Which lines run from the line with "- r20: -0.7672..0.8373" through the line with "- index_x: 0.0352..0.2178" in the entries below? Print them exactly, both ends included, and nothing more.

• _RECORDS SUPPLIED_:

:::

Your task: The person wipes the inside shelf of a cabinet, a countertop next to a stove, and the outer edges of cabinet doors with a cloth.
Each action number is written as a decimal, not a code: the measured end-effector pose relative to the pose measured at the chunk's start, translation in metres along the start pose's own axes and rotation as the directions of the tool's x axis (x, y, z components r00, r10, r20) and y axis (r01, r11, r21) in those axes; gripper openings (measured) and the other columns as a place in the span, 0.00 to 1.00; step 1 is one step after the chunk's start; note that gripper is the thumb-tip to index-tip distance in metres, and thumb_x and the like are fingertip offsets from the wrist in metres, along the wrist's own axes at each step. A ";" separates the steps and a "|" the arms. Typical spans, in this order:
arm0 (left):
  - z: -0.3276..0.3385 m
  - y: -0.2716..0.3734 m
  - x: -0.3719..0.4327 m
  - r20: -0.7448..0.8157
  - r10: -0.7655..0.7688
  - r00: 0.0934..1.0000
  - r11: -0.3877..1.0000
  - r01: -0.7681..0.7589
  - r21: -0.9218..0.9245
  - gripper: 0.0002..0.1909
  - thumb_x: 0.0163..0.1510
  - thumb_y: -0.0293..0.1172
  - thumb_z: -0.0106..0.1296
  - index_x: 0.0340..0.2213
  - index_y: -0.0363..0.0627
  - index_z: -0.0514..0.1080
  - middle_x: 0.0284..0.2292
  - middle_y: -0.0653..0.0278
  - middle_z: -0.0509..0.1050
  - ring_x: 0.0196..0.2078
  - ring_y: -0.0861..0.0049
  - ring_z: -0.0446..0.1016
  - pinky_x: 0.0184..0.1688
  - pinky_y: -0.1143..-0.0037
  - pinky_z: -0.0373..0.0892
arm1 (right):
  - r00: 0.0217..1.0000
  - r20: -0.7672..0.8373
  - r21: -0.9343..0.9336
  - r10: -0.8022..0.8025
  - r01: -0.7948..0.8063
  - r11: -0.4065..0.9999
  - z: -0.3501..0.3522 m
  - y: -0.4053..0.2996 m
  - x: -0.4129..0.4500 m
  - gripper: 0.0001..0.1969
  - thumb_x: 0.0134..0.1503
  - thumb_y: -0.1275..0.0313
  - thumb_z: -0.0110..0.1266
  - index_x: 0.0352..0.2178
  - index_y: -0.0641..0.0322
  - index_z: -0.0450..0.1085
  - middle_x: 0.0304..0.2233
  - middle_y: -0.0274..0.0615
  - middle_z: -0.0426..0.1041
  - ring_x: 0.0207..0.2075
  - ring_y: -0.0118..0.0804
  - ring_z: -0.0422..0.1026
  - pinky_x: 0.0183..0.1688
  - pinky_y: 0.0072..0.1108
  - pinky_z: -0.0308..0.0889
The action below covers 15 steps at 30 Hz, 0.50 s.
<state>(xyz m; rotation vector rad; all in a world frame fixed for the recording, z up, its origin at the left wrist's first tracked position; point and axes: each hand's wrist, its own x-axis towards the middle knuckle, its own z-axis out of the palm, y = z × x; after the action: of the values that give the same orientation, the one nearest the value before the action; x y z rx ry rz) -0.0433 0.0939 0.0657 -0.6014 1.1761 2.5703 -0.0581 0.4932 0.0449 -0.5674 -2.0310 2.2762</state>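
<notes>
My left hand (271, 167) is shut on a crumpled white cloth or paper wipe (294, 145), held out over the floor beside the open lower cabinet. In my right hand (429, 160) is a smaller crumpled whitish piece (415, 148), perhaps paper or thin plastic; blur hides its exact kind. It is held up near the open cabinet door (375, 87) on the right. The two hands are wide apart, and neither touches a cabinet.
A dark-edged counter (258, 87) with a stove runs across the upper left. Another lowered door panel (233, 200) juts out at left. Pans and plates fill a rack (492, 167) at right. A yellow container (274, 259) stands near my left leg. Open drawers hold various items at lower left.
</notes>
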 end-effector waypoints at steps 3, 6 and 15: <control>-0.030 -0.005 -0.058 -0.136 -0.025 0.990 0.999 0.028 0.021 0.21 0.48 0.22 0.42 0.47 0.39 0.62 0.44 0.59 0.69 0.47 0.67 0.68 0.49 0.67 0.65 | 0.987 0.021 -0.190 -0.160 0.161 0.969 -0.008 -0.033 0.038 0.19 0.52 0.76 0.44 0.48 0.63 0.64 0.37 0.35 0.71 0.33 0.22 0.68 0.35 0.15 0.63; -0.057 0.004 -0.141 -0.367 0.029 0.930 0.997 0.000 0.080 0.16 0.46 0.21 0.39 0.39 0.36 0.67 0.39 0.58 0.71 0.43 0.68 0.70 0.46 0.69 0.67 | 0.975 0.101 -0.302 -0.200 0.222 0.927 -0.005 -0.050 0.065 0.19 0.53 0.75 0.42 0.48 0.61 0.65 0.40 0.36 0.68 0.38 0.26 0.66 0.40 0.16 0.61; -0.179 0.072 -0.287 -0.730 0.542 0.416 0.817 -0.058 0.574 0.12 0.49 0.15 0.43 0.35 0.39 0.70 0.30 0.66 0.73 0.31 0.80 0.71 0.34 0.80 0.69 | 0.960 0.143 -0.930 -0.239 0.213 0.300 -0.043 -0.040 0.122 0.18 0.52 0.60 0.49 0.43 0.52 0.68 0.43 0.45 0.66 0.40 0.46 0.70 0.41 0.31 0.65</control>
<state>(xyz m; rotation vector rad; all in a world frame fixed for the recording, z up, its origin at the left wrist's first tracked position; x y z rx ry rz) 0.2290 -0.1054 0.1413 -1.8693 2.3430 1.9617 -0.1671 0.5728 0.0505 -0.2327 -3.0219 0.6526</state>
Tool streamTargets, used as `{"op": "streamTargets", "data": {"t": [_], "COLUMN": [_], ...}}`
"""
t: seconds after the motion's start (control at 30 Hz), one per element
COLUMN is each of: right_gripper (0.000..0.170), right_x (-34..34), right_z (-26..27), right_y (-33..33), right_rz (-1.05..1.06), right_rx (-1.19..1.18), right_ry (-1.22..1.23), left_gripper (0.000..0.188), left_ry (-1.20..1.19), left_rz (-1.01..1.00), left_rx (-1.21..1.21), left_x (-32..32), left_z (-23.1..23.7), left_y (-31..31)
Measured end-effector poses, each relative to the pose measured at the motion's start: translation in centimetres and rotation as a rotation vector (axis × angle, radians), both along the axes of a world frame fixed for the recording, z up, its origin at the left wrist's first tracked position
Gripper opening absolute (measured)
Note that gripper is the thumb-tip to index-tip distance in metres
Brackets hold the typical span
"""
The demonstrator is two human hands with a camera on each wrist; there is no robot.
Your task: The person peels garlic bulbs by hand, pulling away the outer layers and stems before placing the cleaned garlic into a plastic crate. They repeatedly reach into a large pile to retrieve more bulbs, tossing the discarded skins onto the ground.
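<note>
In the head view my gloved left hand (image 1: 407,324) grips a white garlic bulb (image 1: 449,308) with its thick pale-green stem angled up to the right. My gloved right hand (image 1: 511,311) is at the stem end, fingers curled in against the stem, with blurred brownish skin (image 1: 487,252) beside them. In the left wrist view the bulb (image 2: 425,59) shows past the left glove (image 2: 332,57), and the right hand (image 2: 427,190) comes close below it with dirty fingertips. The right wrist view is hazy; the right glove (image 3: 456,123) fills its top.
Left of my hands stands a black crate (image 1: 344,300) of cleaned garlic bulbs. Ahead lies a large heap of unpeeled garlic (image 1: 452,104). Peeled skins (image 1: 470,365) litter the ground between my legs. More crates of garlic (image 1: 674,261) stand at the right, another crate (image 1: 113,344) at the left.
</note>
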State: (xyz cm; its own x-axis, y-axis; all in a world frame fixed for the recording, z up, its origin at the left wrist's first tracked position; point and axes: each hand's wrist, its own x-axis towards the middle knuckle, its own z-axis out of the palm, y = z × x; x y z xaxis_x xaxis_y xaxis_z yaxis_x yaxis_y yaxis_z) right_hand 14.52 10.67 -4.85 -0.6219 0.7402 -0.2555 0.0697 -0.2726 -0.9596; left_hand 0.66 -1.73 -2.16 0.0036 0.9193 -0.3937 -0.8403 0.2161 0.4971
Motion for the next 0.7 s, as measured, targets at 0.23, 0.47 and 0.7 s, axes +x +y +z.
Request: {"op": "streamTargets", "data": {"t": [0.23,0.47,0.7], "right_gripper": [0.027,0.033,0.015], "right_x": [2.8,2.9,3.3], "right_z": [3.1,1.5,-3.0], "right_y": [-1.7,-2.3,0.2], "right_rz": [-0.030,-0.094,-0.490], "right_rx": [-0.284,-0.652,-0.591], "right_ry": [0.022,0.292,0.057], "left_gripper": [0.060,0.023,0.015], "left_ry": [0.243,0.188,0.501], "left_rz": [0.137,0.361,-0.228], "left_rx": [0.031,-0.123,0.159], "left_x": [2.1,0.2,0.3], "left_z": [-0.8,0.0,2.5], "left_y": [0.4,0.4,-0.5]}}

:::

• _TASK OUTPUT_:
  - r20: -0.7672..0.8373
  - r21: -0.9343..0.9336
  - r10: -0.8022..0.8025
  - r01: -0.7948..0.8063
  - r11: -0.4065..0.9999
  - z: -0.3501..0.3522 m
  - y: -0.4053..0.2996 m
  - x: -0.4129..0.4500 m
  - gripper: 0.0001..0.1969
  - thumb_x: 0.0134..0.1503
  - thumb_y: -0.1275..0.0313
  - thumb_z: -0.0110..0.1266
  - index_x: 0.0352..0.2178

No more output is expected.